Bullfinch let out a slow sigh.
“We need to find him. Why don’t we take her back to your headquarters?” he said to O’Donnell in a low whisper. “We’re going to need Garda analysts again and their facial recognition to try and figure out where Mr. Bello has gone. If he does hold the key to the kingdom and he took it, we’re going to need him alive and so are they.”
“What if the disciples took him?” O’Donnell said.
“I guess we’ll find out soon enough and learn if it was a game or if Rudolph Rottman was onto something.”
Twenty-Seven
Freya approached Mike quietly, stepping near his left shoulder, not getting too close before she spoke. She’d learned that before he was the head of their security team, he’d served in the American military police, then been a cop before going private, so he had surveillance experi
ence on his resume.
With his background and training, she didn’t want to trigger any reflex responses she’d regret. If her nerves were tense, and her reflexes coiled, she could imagine his were even more likely to flare.
“I hear you,” he said.
He’d picked up some subtle trace of her approach and sensed her caution. He turned with a quick, grim upward tick of one corner of his mouth to relieve her. Then it was gone and calm stoicism returned.
“Our man’s in a coffee shop over there. Liking the free WiFi, I suspect.”
Now that she was aware of it, she could almost feel his military confidence and read the underlying power in posture. Not terribly tall but solid.
“He looked nervous when he went in,” Mike said. “Looking over his shoulder. Didn’t see me.”
“Alone?”
One quick tick of the head affirmed.
“My recommendation’s follow for a while.” He kept his gaze trained on the front of the shop. “We need a professional approach.”

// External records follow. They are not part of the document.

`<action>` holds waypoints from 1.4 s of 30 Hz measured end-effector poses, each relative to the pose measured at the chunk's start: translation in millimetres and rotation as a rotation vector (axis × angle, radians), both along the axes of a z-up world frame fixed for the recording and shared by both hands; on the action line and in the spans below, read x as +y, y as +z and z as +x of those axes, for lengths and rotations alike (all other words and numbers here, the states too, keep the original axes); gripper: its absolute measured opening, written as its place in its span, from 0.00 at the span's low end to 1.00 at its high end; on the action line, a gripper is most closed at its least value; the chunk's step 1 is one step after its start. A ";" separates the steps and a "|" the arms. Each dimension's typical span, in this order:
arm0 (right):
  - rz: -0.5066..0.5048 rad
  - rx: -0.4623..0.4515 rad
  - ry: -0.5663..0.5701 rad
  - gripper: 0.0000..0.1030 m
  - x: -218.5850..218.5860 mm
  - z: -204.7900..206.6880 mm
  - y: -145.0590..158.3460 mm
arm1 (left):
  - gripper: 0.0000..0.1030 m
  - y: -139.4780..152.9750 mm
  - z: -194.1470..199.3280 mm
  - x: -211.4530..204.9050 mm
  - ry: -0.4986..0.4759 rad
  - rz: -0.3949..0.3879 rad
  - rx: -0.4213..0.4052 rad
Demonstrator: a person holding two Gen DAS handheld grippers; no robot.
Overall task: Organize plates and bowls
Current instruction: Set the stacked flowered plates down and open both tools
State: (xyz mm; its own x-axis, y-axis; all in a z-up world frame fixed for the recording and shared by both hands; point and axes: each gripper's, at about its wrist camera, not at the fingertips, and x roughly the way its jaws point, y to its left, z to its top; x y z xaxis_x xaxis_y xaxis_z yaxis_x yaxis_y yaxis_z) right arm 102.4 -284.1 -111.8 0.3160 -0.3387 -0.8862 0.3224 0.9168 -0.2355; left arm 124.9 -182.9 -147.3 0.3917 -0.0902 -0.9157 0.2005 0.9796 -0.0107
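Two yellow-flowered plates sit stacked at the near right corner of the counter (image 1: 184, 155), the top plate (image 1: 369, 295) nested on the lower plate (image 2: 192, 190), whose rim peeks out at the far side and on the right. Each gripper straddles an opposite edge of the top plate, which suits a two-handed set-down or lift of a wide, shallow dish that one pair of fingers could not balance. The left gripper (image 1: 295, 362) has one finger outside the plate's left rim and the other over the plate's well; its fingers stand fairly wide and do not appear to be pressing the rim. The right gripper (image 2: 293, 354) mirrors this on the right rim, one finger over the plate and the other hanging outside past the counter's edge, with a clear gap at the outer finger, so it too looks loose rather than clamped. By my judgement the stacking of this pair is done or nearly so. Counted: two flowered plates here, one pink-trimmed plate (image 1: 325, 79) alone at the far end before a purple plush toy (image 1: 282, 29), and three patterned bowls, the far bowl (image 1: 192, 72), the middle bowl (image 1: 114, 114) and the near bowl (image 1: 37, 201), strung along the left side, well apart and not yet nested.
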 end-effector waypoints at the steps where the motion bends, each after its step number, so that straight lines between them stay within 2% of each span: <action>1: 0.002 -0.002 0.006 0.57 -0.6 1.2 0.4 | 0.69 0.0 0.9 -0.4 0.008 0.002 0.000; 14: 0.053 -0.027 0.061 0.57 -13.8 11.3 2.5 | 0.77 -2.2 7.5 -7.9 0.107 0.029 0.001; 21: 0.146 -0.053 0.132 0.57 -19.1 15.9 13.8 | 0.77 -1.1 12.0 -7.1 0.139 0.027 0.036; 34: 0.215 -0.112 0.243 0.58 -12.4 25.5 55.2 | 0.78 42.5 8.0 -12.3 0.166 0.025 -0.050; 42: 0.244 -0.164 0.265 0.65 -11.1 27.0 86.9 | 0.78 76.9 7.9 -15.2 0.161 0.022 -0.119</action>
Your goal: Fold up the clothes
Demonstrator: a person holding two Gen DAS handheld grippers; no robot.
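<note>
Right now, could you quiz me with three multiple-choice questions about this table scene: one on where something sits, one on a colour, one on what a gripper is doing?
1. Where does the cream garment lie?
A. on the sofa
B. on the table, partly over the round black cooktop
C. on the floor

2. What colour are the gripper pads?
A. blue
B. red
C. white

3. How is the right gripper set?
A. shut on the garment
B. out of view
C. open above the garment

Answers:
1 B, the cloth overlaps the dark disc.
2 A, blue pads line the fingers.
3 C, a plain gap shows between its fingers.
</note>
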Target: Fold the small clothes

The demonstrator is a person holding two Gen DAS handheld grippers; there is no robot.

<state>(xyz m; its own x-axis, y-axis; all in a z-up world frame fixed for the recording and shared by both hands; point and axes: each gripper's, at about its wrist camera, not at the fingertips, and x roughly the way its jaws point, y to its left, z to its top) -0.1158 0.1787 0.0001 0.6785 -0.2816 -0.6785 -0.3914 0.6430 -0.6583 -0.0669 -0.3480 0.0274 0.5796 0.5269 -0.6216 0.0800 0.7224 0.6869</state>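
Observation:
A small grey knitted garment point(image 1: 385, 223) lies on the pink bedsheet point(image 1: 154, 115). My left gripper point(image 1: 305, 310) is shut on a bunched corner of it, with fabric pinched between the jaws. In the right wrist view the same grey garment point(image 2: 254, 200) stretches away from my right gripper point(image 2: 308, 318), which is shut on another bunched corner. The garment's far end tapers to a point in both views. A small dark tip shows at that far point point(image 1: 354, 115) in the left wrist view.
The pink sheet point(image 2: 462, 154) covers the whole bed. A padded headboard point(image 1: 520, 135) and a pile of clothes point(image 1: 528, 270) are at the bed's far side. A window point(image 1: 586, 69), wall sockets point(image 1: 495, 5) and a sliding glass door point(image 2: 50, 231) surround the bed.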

Freya felt her jaw lower in quiet shock, but she held back words and avoided turning his way. No need to give him a reaction or a personal defense. Nor to remind him of the assault at the hotel and that failure. She could tell he’d just grunt his response and disapproval or remind her that the hotel attackers had been freelancers. Help wasn’t always all it cracked up to be.
“I agree,” she said. “Do you have the manpower in town to handle this?”

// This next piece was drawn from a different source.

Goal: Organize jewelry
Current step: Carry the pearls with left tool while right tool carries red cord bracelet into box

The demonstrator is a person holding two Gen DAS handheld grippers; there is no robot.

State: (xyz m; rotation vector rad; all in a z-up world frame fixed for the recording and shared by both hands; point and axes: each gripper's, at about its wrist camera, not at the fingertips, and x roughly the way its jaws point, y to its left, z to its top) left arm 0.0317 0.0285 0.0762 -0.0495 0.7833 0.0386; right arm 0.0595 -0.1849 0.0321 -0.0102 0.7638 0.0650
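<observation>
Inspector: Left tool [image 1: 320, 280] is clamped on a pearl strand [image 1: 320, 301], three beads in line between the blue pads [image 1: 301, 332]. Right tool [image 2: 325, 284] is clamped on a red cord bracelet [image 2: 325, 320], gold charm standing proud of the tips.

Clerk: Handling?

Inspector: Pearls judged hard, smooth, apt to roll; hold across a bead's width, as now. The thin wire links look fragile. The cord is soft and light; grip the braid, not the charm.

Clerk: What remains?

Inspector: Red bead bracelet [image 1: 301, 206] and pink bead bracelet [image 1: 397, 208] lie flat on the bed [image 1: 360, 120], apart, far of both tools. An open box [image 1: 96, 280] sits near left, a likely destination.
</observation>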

“Got a guy on the back door. Another at the corner. We’ll find whatever rock this is the bosses are so sold on.”
“You’re gonna be surprised,” Freya said. She let her accent go full force. She hoped that carried a subtext of contempt, though she mouthed a focáil leat only in her head. Why did it have to be an American?
She pushed back her annoyance as the African emerged from the shop door. He checked both directions, but didn’t look their way. After a second of looking like he would head up the sidewalk, he stepped to the curb and lifted a hand.